Le passé hante toujours Alberto Fujimori qui, malgré la grâce accordée, doit toujours répondre de l'affaire devant la justice Pativilca, Espagne. Pour le juge de la Cour constitutionnelle, Eloy Espinosa-Saldaña, l'ancien président pourrait recevoir une condamnation s'il est reconnu coupable dans le procès qu'il est actuellement face depuis la grâce accordée en 2017, il ne prend en compte que les crimes pour lesquels il avait déjà été condamné.
« Le pardon n'est pas un bouclier qui vous protège à vie, il vous protège des crimes dont vous avez été accusé à l'époque et parmi ceux qui vous ont été reprochés ne figurait pas dans l'affaire Pativilca. Ensuite, Fujimori peut être inculpé et gracié par la Cour si c'était le cas, parce qu'il est en phase terminale, mais cette affaire continue », a déclaré le magistrat à Canal N.
En ce qui concerne l'autorité compétente pour examiner l'affaire Fujimori, Espinosa-Saldaña a assuré que c'était la Cour suprême en charge. « La CIDH est celle qui ordonne que l'affaire soit entendue par la Cour suprême.
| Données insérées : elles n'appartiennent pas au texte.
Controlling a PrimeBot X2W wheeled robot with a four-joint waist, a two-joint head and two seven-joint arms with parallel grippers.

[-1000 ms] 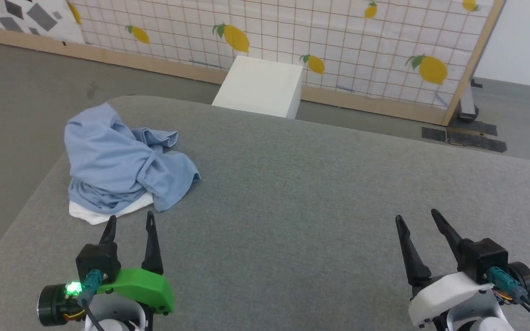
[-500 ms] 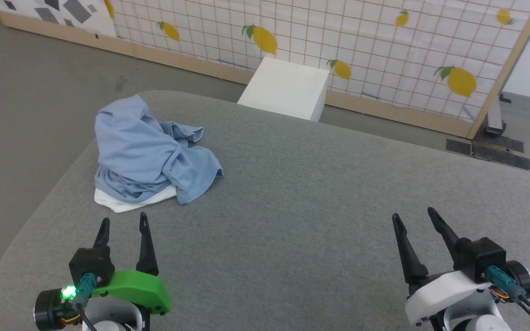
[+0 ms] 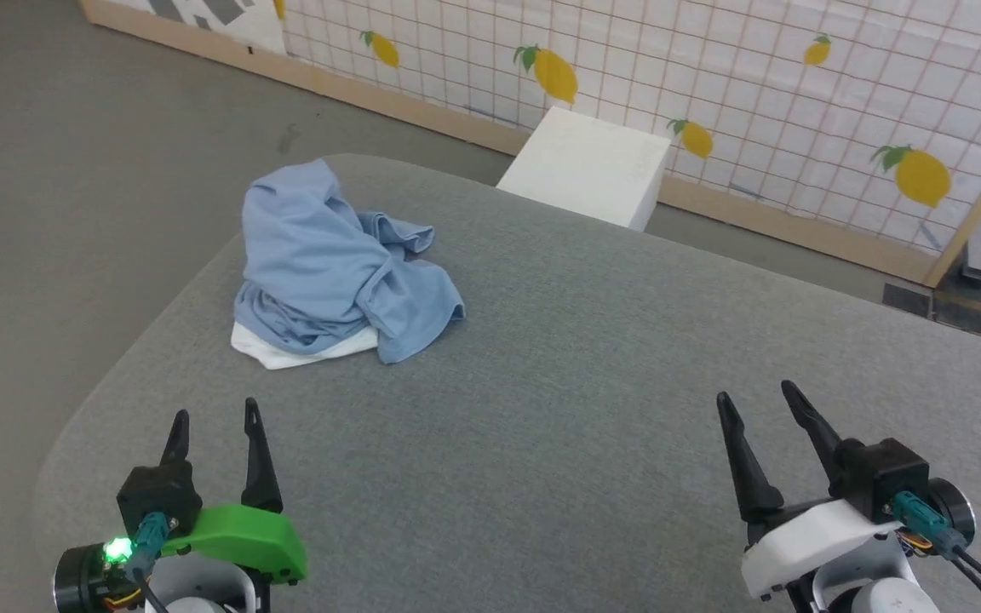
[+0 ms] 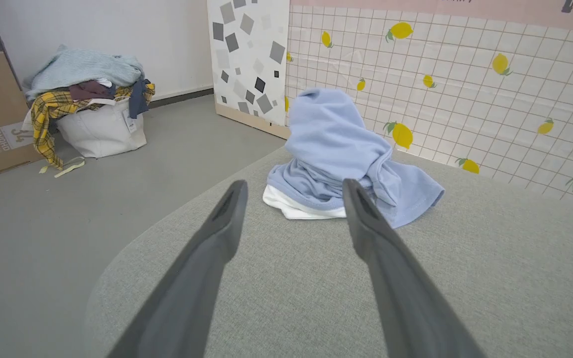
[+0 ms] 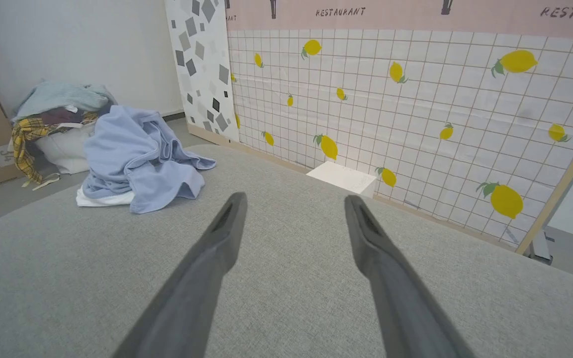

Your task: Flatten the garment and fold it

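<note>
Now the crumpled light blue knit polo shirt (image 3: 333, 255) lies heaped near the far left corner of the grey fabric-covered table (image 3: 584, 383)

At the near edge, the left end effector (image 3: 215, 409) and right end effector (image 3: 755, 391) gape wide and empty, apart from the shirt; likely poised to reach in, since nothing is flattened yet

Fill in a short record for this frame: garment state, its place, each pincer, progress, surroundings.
garment: light blue, crumpled in a heap, white part showing at its near edge
place: far left part of the grey padded surface
left pincer: open, empty, pointing at the heap, apart from it
right pincer: open, empty, above bare surface, well away from the heap
progress: flattening not yet begun
surroundings: white box on the floor by the lemon-print panel; bag heaped with clothes
</note>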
La compétence dans les procédures pénales ne s'arrête pas lorsque vous êtes condamné, elle prend fin lorsque vous purgez votre peine et qu'une procédure est mise en œuvre appelée procédure de réadaptation (...) C'est pourquoi c'est la Cour suprême qui doit évaluer l'affaire Fujimori et non la Cour constitutionnelle », a-t-il ajouté.
Il convient de rappeler que le 24 mars, après la décision du TC de rétablir la grâce humanitaire en faveur de Fujimori, la justice a émis une interdiction de 18 mois de quitter le pays à l'encontre de l'ancien président pour le cas dont il est maintenant membre.
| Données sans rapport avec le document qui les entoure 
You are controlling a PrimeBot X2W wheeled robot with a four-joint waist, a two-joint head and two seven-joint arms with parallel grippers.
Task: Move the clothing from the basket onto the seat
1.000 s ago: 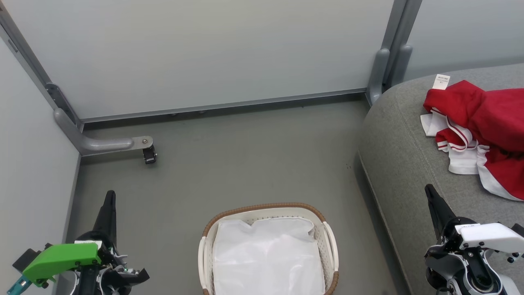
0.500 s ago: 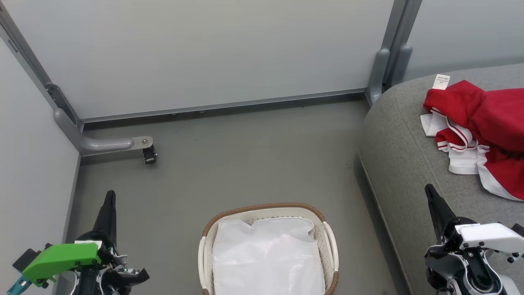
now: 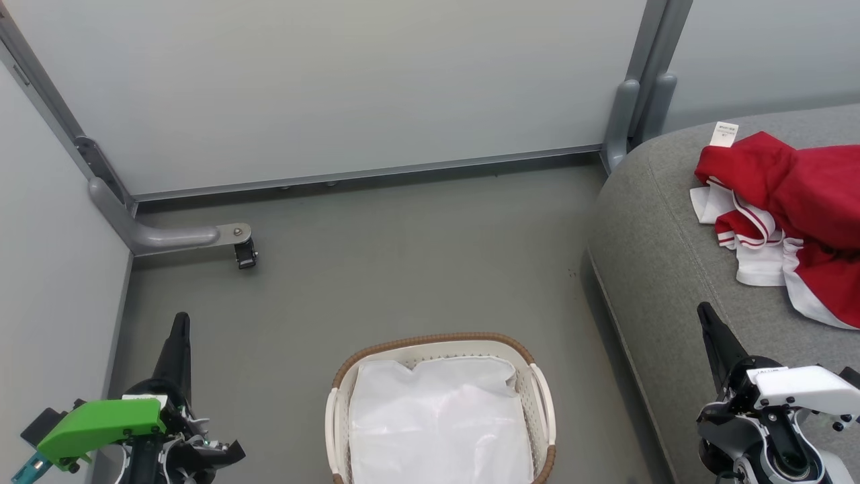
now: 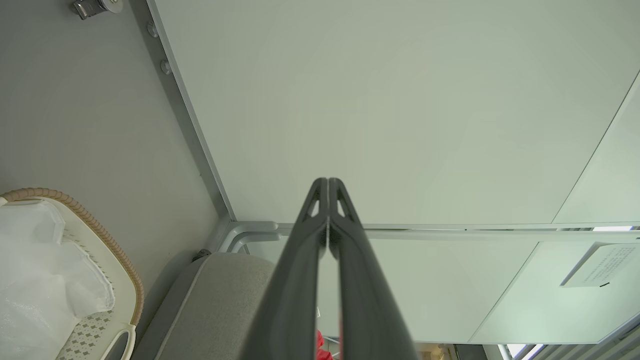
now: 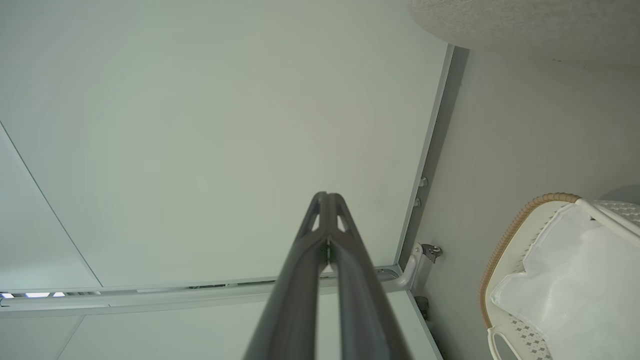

L'accusation a demandé 25 ans de prison pour Alberto Fujimori pour la mort de John Calderón Ríos, Toribio Ortiz Aponte, Felandro Castillo Manrique, Pedro Aguero Rivera, Ernesto Arias Velásquez et Cesar Rodríguez Esquivel, qui ont été enlevés, torturés et tués par Grupo Colina au début de 1992. Parmi les 24 autres personnes accusées figurent Vladimiro Montesinos, ancien commandant général de l'armée Nicolás Hermoza Ríos ; Carlos Pichilingue Guevara, chef administratif du groupe Colina ; Santiago Martín Rivas, entre autres, pour homicide qualifié et association illicite.
DÉCLENCHEMENT SUSPENDU
Le lundi 28 mars, la Cour constitutionnelle a publié la décision ordonnant la libération immédiate d'Alberto Fujimori après le rétablissement de la grâce accordée par Pedro Pablo Kuczynski fin 2017. Le document de 102 pages approuvé par la plupart des tribunaux n'a pas pu être réalisé à la suite d'une décision de la Cour interaméricaine des droits de l'homme qui a ordonné à l'État péruvien de s'abstenir d'exécuter l'ordonnance de TC.
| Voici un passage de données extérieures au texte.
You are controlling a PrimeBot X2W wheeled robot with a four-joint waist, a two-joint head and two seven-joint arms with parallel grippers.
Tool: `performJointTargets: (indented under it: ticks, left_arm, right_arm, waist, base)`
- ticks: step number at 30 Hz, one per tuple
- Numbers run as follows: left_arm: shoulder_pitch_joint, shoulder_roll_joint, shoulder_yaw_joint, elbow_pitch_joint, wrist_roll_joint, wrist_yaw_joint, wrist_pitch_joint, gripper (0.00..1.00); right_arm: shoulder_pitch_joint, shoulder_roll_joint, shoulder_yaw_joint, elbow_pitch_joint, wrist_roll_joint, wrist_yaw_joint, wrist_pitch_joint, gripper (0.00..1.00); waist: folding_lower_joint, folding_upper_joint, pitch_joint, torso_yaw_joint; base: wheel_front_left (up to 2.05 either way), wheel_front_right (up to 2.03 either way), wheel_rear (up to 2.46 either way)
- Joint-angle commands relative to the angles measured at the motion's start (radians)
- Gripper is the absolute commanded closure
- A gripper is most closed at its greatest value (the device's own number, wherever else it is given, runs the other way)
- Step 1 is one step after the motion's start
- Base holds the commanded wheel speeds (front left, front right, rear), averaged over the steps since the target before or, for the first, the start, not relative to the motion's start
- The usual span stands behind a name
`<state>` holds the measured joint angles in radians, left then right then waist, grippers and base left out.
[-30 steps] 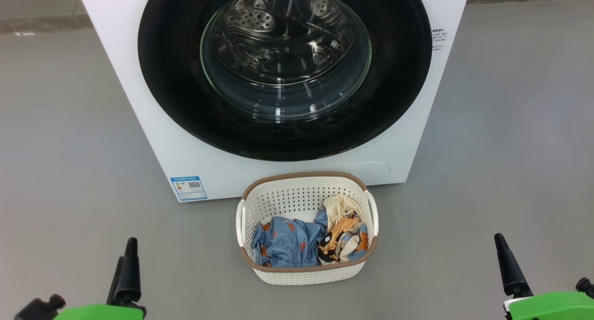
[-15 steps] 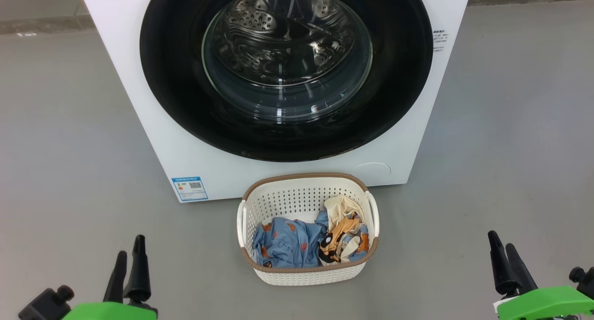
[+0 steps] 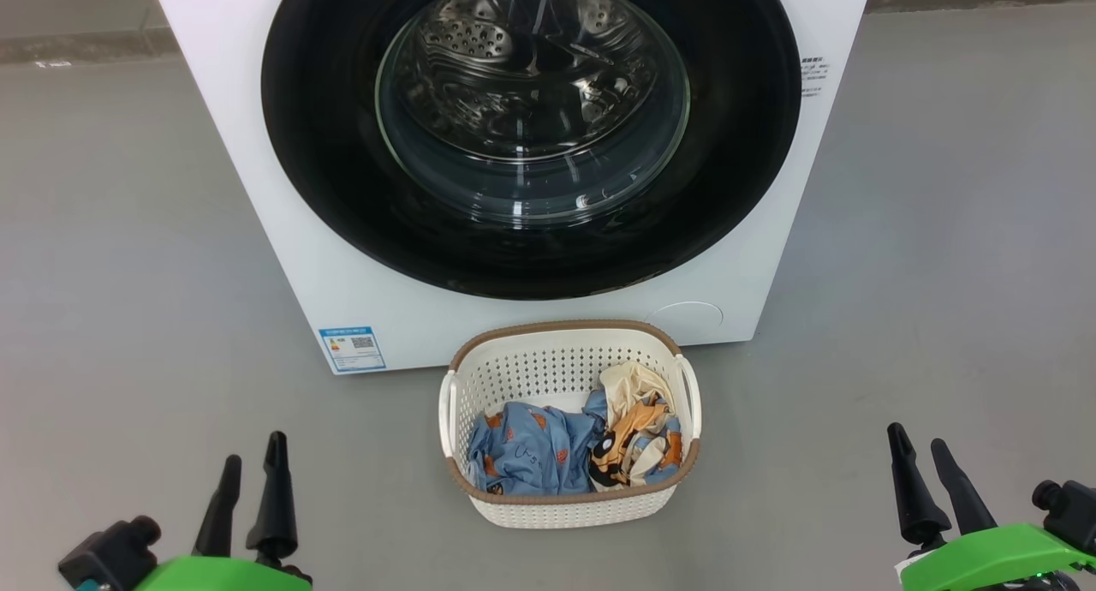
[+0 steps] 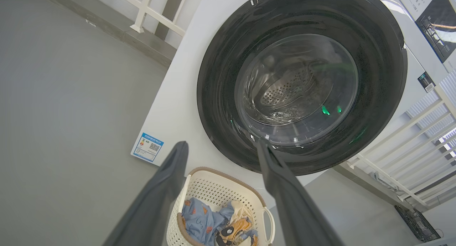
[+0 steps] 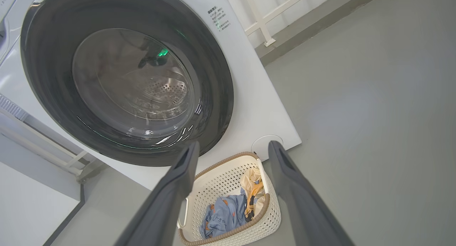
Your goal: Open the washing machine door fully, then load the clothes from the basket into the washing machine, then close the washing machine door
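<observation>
The washing machine (image 3: 248, 146) stands on the grey floor (image 3: 128, 274) with its round black door (image 3: 334, 188) shut. The basket (image 3: 565, 512) sits just in front of its bottom edge, with the clothes (image 3: 527, 454) heaped inside. The left gripper (image 3: 253, 450) and the right gripper (image 3: 916, 437) hover well apart from the basket, fingers spread and empty.

- washing machine (image 3: 300, 231): white casing
- washing machine door (image 3: 736, 146): glossy black ring, clear glass centre
- basket (image 3: 548, 368): cream-white, dotted with small holes, brown woven-look rim
- clothes (image 3: 527, 454): light blue with orange prints; one piece cream, orange, black
- label (image 3: 352, 349): blue and white
- floor (image 3: 111, 274): plain grey
</observation>
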<state>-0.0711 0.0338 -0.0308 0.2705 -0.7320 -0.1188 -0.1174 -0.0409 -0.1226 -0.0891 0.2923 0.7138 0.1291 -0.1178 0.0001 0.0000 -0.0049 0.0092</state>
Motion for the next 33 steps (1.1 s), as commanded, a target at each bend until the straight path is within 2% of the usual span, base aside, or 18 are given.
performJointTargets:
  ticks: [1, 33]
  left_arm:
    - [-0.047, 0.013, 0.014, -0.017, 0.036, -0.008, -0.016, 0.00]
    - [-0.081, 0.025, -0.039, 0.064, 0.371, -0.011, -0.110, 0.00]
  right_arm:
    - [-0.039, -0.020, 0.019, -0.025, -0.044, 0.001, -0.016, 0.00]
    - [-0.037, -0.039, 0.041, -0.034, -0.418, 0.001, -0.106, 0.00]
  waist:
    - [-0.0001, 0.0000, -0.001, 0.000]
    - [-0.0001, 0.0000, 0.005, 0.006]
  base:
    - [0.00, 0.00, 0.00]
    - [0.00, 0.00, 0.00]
Dans la résolution ci-jointe, la CIDH justifie sa déclaration en citant l'article 63.2 de la Convention américaine relative aux droits de l'homme, qui stipule que « dans les cas d'extrême gravité et d'urgence, et lorsque cela devient nécessaire pour éviter un préjudice irréparable aux personnes, la Cour, dans les affaires dont elle est saisie, peut prendre des mesures intérimaire qu'il juge pertinent ».

L'ordre a été donné « dans le but de ne pas causer de préjudice irréparable au droit d'accès des victimes à la justice avant la possibilité d'examiner les mesures provisoires demandées » lors de la 147e session ordinaire des sessions. Ainsi, le 1er avril, les représentants des victimes, de l'État péruvien et de la Commission interaméricaine des droits de l'homme seront convoqués à une audition publique pour discuter des mesures provisoires présentées par les représentants des victimes des affaires La Cantuta et Barrios Altos. Selon la publication de la CIDH, ceux-ci ont été présentés pour « garantir l'accès à la justice pour les victimes ».